Patients and methods: All hospitalized patients with a diagnosis of CDI were divided into two groups; those with NSAIDs administered up to 10 days after onset of CDI versus no NSAIDs use. The primary outcomes were analyzed between the groups, while controlling for severity of CDI. A logistic regression analysis was performed to identify the predictors of worse outcomes.

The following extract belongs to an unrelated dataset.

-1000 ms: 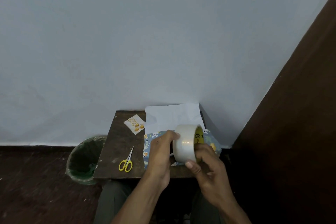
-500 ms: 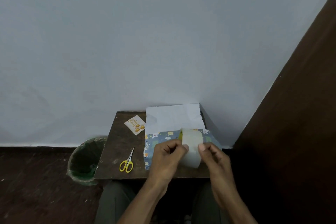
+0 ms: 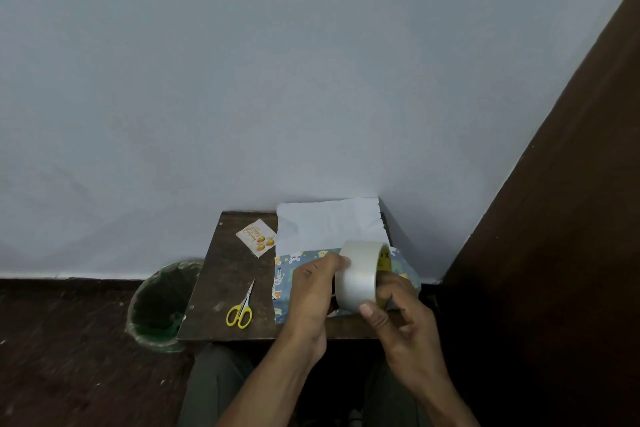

Results: NSAIDs were administered in 14% (n=80) of the 568 hospitalized visits for an average of 2.5 days after the CDI diagnosis. All-cause mortality was high in patients who did not receive NSAIDs as compared to those who did receive NSAIDs (16.6% vs 12.5%, p 0.354). Patients who were prescribed NSAIDs were more likely to have toxic mega-colon as compared to those who were not prescribed NSAIDs (2.5% vs 0.6%, p 0.094). Results were not statistically significant, even after controlling for CDI severity. Logistic regression analysis did not identify NSAIDs administration as a significant factor for all-cause mortality in CDI patients.
Conclusion: This retrospective study results, contrary to mouse model, did not show association between NSAID use and CDI related mortality and toxic mega-colon. Shorter duration of NSAIDs use, younger people in study group, and timely CDI treatment may have resulted in contrasting results.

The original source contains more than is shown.